● **Task instructions**
Repeat exactly the lines below that lie between the line with "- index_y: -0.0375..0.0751" and the line with "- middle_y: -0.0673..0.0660", counting both of those lines as part of the answer.

*** Opening of Recorded information ***

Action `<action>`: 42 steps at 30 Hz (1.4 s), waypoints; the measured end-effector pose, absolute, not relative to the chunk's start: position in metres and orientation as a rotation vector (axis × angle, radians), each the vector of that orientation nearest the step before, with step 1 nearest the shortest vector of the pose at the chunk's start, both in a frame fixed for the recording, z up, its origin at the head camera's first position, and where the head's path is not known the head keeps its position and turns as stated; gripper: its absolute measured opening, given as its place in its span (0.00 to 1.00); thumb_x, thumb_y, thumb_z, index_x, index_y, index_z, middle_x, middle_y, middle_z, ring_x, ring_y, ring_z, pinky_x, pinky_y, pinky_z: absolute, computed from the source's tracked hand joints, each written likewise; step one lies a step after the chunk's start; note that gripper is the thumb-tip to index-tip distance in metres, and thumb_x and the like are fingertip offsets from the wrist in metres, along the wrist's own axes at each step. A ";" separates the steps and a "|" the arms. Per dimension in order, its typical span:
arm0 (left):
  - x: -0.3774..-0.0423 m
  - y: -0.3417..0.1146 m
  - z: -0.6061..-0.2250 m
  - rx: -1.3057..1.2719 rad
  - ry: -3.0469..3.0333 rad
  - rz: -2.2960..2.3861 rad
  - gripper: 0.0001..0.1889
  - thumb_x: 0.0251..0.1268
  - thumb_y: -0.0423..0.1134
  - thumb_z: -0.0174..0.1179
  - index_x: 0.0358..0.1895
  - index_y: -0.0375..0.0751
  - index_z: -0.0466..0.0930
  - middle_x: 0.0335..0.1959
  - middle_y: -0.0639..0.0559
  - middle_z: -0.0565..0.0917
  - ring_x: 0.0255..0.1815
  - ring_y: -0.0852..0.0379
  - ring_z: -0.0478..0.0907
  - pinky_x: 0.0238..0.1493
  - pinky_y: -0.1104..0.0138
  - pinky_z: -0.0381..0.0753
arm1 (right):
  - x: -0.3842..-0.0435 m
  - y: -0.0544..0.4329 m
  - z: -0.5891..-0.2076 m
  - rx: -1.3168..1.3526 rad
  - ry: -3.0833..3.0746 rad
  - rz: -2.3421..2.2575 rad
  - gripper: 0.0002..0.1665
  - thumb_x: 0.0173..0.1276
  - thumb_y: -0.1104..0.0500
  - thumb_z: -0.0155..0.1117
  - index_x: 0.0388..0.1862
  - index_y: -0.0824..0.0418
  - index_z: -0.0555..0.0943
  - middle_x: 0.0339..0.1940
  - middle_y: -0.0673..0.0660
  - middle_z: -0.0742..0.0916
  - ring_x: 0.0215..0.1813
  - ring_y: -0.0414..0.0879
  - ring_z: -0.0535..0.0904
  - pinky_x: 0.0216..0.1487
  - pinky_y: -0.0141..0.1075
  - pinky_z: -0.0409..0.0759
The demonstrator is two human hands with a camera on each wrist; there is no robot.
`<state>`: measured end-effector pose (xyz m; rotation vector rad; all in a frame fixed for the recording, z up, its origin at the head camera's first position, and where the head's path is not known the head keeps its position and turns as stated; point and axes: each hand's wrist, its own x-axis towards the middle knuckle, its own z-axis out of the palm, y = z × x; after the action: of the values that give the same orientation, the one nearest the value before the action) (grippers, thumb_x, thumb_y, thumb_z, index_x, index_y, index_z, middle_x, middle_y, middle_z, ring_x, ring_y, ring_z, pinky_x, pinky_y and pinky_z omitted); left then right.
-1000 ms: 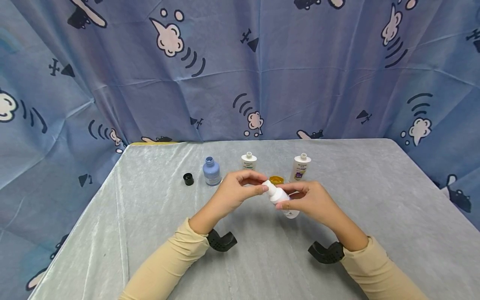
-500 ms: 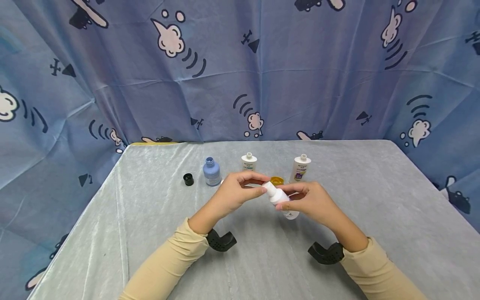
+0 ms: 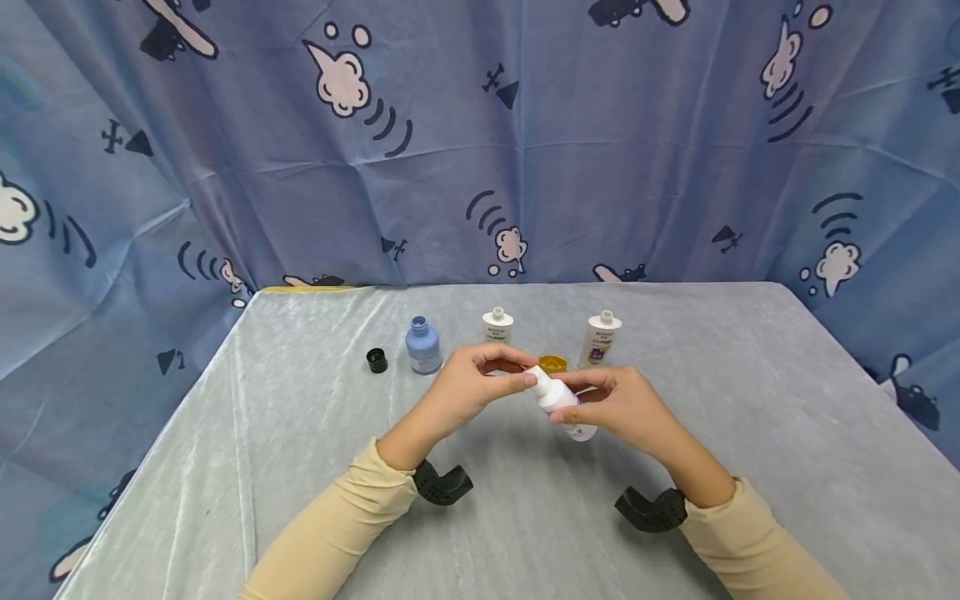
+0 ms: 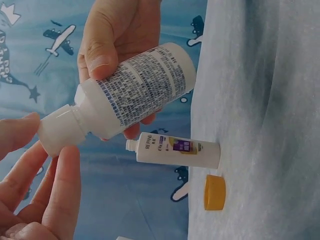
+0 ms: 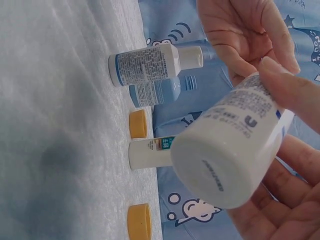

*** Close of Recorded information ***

● **Your solution**
  - index_y: -0.0375..0.0751
  - index_z: -0.0466..0.0930
  - middle_x: 0.0335..0.1959
  - middle_y: -0.0639..0.0559
  - middle_z: -0.0565..0.0917
  - ring_x: 0.0255..0.1815
  - ring_y: -0.0852..0.0379
  - ring_z: -0.0478..0.0907
  - pinky_x: 0.0238..0.1493
  - pinky_y: -0.1104..0.0138
  - pinky_z: -0.0381..0.0753
arm1 (right):
  - x: -0.3842..-0.0435 m
  - y: -0.0544..0.4329 m
  - z: -0.5891..-0.2076 m
  - rx: -1.3168..1.3526 rad
  - ry: -3.0833..3.0746 rad
  - rz: -2.3421..2.2575 rad
  - gripper: 0.0002..0.1665
  - thumb_x: 0.0173..0.1276
  - thumb_y: -0.1104..0.0500
  - thumb_z: -0.0155..0.1117
  - index_x: 0.0388..0.1862
  - index_y: -0.0824..0.0418
  - index_z: -0.0555..0.0943
  - middle_x: 0.0339..0.1940
  - middle_y: -0.0673..0.0660

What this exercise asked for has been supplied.